Teraz kilka słabości i uwag, które zauważyłem...obrona i szczęka...
Nie twierdzę, że ma słabą, ba wręcz przeciwnie, sądze, że szczęka ggg jest najmniej solidna. Co do obronny, w wymianach jest on bardzo otwarty. Wczoraj przyjął kilka czystościochów. I teraz pytanie czy ggg specjalnie zapomina o obronie bo jest tak pewny swojej "granitowej szczęki"? Pacman też uchodził za niezniszczalnego, ale jednak Dynamita obaliła ten mit. Przecież w każdej kolejnej walce przeciwnikowi również może wyjść taki cios życia. Dla mnie na razie Golotkin jest pięściarzem schematycznym i jednowymiarowym. Broń boże to nie zarzut, po prostu nikt nie zmusił go do tego, aby w ringu musiał wykorzystać plan B, nikt nie zmusił go do odwrotu.
Chciałbym go zobaczyć z jakiś wybitnym technikiem a w okolicach średniej jest tylko Ward, Lara, może dirrel
GGG jest kapitalnym bokserem, ale nie doskonałym...
jak zauważyło kilku userów przewaga ggg nad rywalami wynika ze strachu przed legendarną już siłą ciosu. GGG ma niesamowity arsenał - bije pod wieloma kątami i płaszczyznami. Nie napala się na jeden cios.

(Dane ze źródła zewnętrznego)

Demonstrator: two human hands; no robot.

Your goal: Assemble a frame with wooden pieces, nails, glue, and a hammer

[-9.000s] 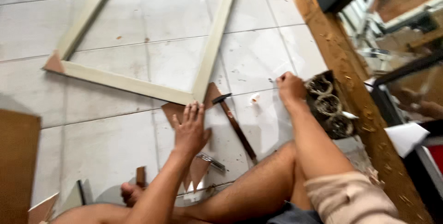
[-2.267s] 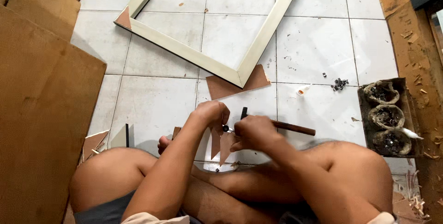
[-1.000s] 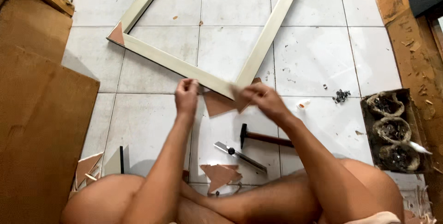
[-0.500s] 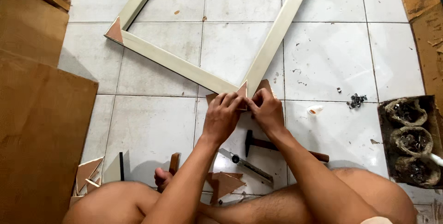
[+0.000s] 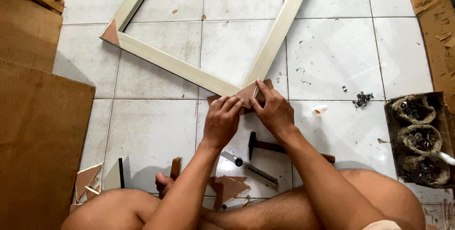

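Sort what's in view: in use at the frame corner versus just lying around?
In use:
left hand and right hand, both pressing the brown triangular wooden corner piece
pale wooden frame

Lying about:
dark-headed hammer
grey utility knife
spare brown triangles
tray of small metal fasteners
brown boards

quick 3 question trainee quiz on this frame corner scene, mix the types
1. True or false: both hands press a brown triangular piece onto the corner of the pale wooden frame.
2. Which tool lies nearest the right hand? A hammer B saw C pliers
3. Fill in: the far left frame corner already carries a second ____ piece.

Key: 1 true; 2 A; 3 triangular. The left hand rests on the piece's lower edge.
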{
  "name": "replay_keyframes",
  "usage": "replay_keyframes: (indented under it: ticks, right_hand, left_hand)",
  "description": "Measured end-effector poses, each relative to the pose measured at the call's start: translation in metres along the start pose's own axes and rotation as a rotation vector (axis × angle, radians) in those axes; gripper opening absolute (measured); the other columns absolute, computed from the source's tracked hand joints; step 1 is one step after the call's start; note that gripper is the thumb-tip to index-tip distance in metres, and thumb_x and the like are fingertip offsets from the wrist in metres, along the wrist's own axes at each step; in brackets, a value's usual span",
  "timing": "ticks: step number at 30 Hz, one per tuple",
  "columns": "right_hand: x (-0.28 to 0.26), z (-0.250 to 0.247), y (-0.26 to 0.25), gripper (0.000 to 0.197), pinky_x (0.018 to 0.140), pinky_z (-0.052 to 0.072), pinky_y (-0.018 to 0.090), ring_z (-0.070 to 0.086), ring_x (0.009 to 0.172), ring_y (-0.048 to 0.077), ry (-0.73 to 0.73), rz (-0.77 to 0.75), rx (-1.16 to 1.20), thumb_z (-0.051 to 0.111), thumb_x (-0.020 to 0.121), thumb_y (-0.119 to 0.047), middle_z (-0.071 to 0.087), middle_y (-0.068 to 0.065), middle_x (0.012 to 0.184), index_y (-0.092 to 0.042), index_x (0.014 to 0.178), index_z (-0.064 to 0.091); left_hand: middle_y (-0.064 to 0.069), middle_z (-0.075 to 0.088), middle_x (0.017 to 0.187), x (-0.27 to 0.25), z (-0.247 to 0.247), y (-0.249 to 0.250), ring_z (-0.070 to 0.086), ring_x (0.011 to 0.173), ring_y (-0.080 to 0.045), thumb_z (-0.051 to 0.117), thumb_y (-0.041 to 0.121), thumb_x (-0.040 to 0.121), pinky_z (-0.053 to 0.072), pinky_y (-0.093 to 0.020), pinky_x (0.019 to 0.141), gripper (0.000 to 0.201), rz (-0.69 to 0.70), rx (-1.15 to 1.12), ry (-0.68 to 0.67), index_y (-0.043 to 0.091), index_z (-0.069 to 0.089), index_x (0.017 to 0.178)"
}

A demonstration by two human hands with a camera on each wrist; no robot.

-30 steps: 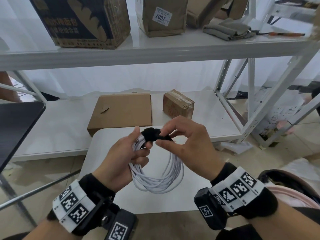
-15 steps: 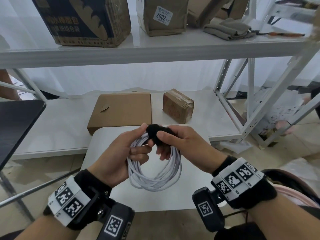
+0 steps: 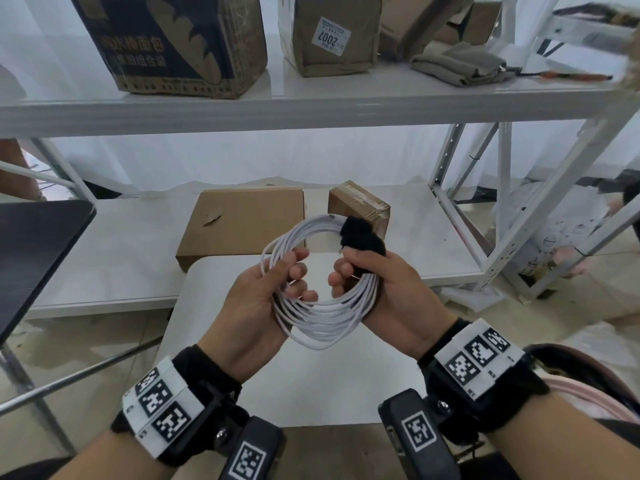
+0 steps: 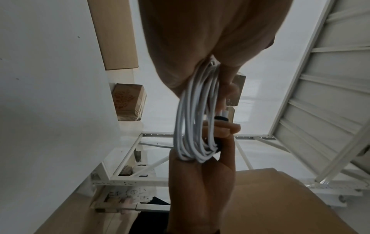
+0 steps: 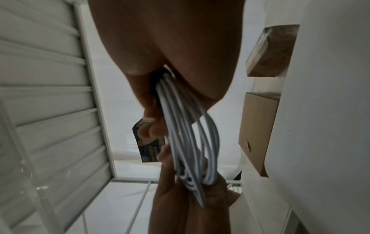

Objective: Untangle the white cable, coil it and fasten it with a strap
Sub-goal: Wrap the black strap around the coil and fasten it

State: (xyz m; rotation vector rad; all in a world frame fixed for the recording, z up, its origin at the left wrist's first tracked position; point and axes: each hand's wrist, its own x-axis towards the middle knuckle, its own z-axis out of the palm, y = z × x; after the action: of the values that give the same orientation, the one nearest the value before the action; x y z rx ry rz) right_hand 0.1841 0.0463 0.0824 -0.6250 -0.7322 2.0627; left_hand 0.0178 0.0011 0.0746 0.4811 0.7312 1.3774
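The white cable (image 3: 322,323) is wound into a round coil of several loops, held up above the small white table (image 3: 311,393). A black strap (image 3: 363,237) wraps the coil at its upper right. My left hand (image 3: 277,282) grips the coil's left side with curled fingers. My right hand (image 3: 360,278) grips the right side just below the strap. In the left wrist view the coil (image 4: 192,126) hangs from my left palm, with the right hand's fingers (image 4: 226,128) on it. In the right wrist view the loops (image 5: 188,139) run from my right hand down to the left hand.
A flat cardboard box (image 3: 242,223) and a small taped box (image 3: 360,209) lie on the low white shelf behind the table. The upper shelf (image 3: 311,105) carries boxes and folded cloth. A black tabletop (image 3: 31,258) stands left; white rack uprights (image 3: 505,209) stand right.
Both hands raised and turned the coil, so the strap went from the top middle to the upper right. My right hand moved from pinching the strap to gripping the coil below it.
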Motion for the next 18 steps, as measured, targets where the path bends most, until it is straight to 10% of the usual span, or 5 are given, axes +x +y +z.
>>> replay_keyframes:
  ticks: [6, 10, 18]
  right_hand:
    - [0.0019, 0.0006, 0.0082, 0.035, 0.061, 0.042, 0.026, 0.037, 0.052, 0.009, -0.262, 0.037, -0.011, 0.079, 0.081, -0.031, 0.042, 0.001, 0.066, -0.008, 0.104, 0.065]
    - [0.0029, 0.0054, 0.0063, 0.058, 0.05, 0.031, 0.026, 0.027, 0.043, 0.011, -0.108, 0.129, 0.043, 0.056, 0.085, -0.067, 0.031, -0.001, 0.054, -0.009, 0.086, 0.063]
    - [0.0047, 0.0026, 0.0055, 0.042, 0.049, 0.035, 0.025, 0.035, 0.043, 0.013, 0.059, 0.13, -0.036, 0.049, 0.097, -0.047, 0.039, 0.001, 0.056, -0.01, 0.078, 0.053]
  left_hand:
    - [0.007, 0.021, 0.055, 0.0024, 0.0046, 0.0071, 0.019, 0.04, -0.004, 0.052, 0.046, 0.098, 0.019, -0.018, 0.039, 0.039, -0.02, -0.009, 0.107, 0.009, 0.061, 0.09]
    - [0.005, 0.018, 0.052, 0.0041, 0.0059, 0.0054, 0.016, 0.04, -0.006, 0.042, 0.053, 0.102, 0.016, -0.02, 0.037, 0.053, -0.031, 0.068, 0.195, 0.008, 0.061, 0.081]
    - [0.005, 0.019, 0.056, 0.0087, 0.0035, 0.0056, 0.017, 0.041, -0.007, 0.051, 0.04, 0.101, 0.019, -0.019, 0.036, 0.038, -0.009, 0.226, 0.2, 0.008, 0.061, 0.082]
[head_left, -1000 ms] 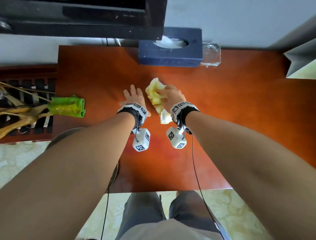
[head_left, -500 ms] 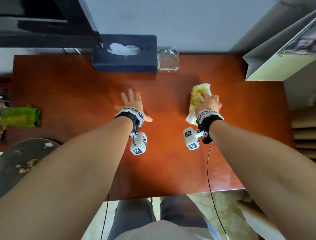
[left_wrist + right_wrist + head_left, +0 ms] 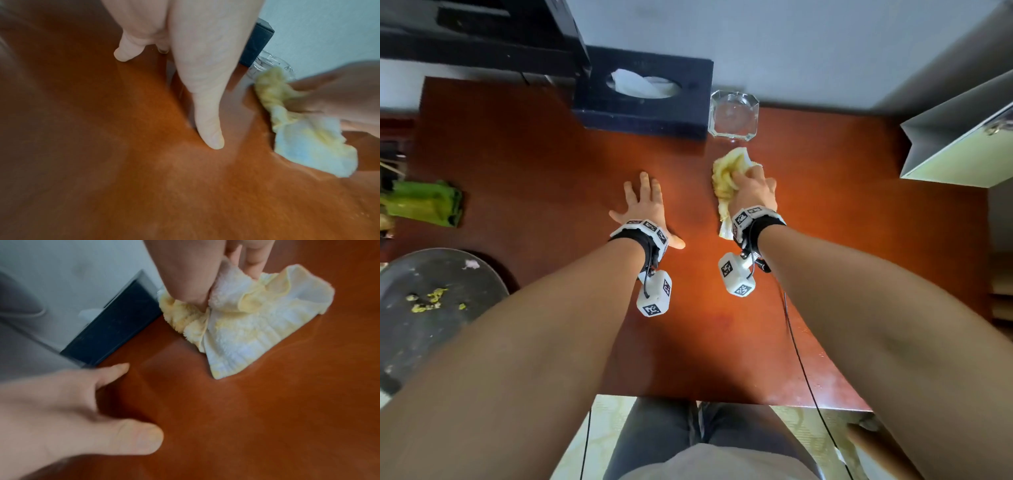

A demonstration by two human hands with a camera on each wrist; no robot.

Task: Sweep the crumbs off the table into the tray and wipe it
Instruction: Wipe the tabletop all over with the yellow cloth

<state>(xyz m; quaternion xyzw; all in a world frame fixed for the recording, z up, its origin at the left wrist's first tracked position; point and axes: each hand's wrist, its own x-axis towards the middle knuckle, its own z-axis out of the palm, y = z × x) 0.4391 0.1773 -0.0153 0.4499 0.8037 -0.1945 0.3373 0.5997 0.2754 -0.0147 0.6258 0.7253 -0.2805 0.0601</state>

Przez większość rund on systematycznie rozbija przeciwnika słabszymi ciosami - podwójny prosty plus prawy na górę, często dodaje podbródkowe i ciosy na wątrobę. Większość ciosów nie wyprowadza z pełną mocą. GGG pokazał wczoraj świetną kondycję. Dziwię się, że nikt na forum nie docenił kapitalnej pracy nóg u ggg. W ringu jest jak myśliwy, ciągle podąża za ofiarną, nie opuszcza jej ani na krok. Przeciwnik się cofa, a ggg ciągle jest za nim niczym cień.

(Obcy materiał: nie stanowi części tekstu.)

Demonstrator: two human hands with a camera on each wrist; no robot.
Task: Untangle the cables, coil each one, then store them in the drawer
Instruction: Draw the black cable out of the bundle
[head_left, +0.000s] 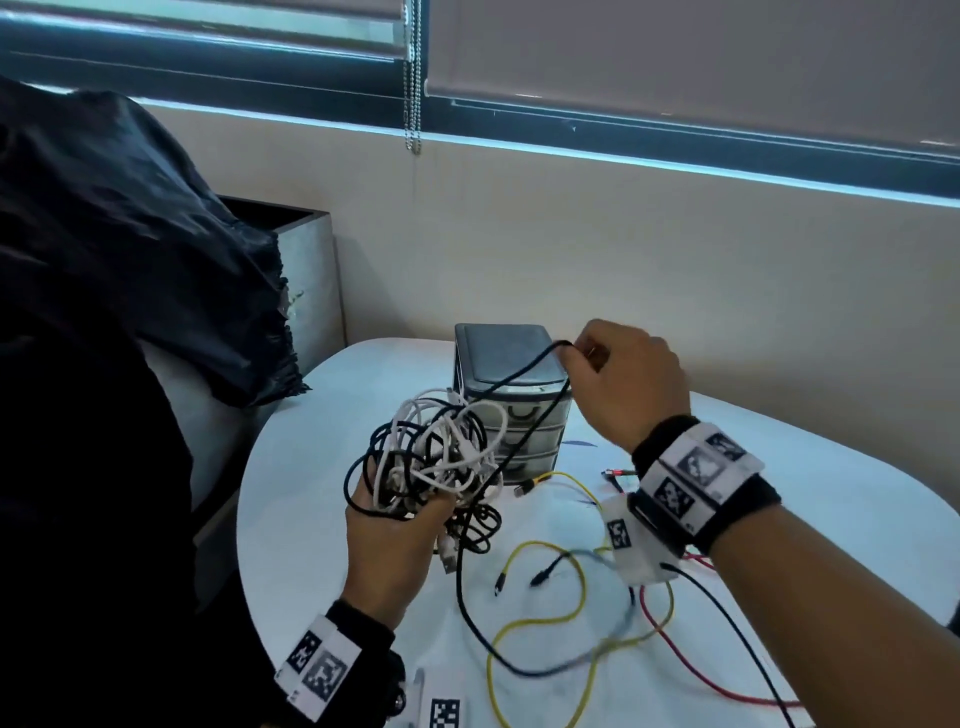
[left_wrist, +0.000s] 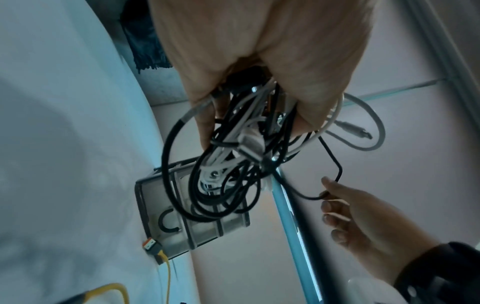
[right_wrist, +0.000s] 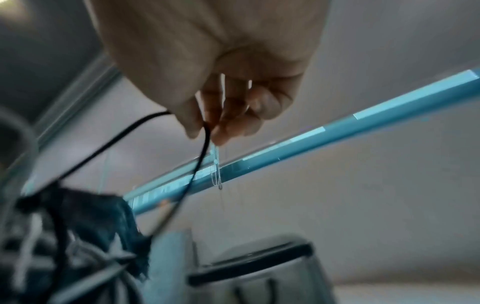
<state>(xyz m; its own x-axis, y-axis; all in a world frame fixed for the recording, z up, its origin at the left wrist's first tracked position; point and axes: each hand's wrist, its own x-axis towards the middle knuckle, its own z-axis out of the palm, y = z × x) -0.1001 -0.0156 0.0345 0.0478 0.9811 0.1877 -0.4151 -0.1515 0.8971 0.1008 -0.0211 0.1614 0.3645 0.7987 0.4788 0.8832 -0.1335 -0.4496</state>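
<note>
My left hand (head_left: 395, 519) grips a tangled bundle of black and white cables (head_left: 436, 457) above the white table (head_left: 322, 519); the same bundle (left_wrist: 233, 156) fills the left wrist view under my left hand (left_wrist: 249, 115). My right hand (head_left: 587, 358) pinches a loop of one black cable (head_left: 514, 379) raised over the small grey drawer unit (head_left: 511, 400), and the cable runs down to the bundle and on across the table. The right wrist view shows my right hand (right_wrist: 207, 129) pinching that black cable (right_wrist: 200, 156). All drawers look closed.
Loose yellow (head_left: 550, 618), red (head_left: 675, 654) and black (head_left: 727, 623) cables sprawl over the table front right. A yellow cable's plug (left_wrist: 152, 245) lies by the drawer unit (left_wrist: 192, 226). Dark fabric (head_left: 130, 270) is heaped at left, and a wall with window blinds stands behind.
</note>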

Teraz kilka słabości i uwag, które zauważyłem...obrona i szczęka...
Nie twierdzę, że ma słabą, ba wręcz przeciwnie, sądze, że szczęka ggg jest najmniej solidna. Co do obronny, w wymianach jest on bardzo otwarty. Wczoraj przyjął kilka czystościochów. I teraz pytanie czy ggg specjalnie zapomina o obronie bo jest tak pewny swojej "granitowej szczęki"? Pacman też uchodził za niezniszczalnego, ale jednak Dynamita obaliła ten mit. Przecież w każdej kolejnej walce przeciwnikowi również może wyjść taki cios życia. Dla mnie na razie Golotkin jest pięściarzem schematycznym i jednowymiarowym. Broń boże to nie zarzut, po prostu nikt nie zmusił go do tego, aby w ringu musiał wykorzystać plan B, nikt nie zmusił go do odwrotu.
Chciałbym go zobaczyć z jakiś wybitnym technikiem a w okolicach średniej jest tylko Ward, Lara, może dirrel
Nie chciało się Gołowkinowi rak podnosić, chciał pokazać przeciwnikowi że nic mu nie może zrobić i może Murray sam się jeszcze przy okazji odsłoni na mocna bombę. Ciekawe jaki % ciosów wyprowadzonych od Gienka doszedł do celu bo Murray zjadał ich ogromna ilość nawet garda mu nie pomagała.
Ręce miał gdzieś na dole, nie zareagował.
Dostał za to zjeby w narożniku.
GGG po prostu zapomina o obronie.
Gdyby zaliczył knocdown to przykładałby do tego większą wagę.
Mając zawodnika na linach zadaje ciosy i czeka, nie zmieniając pozycji głowy.
Ciosy z lin są słabszymi ciosami, może dlatego nic sobie z nich nie robi.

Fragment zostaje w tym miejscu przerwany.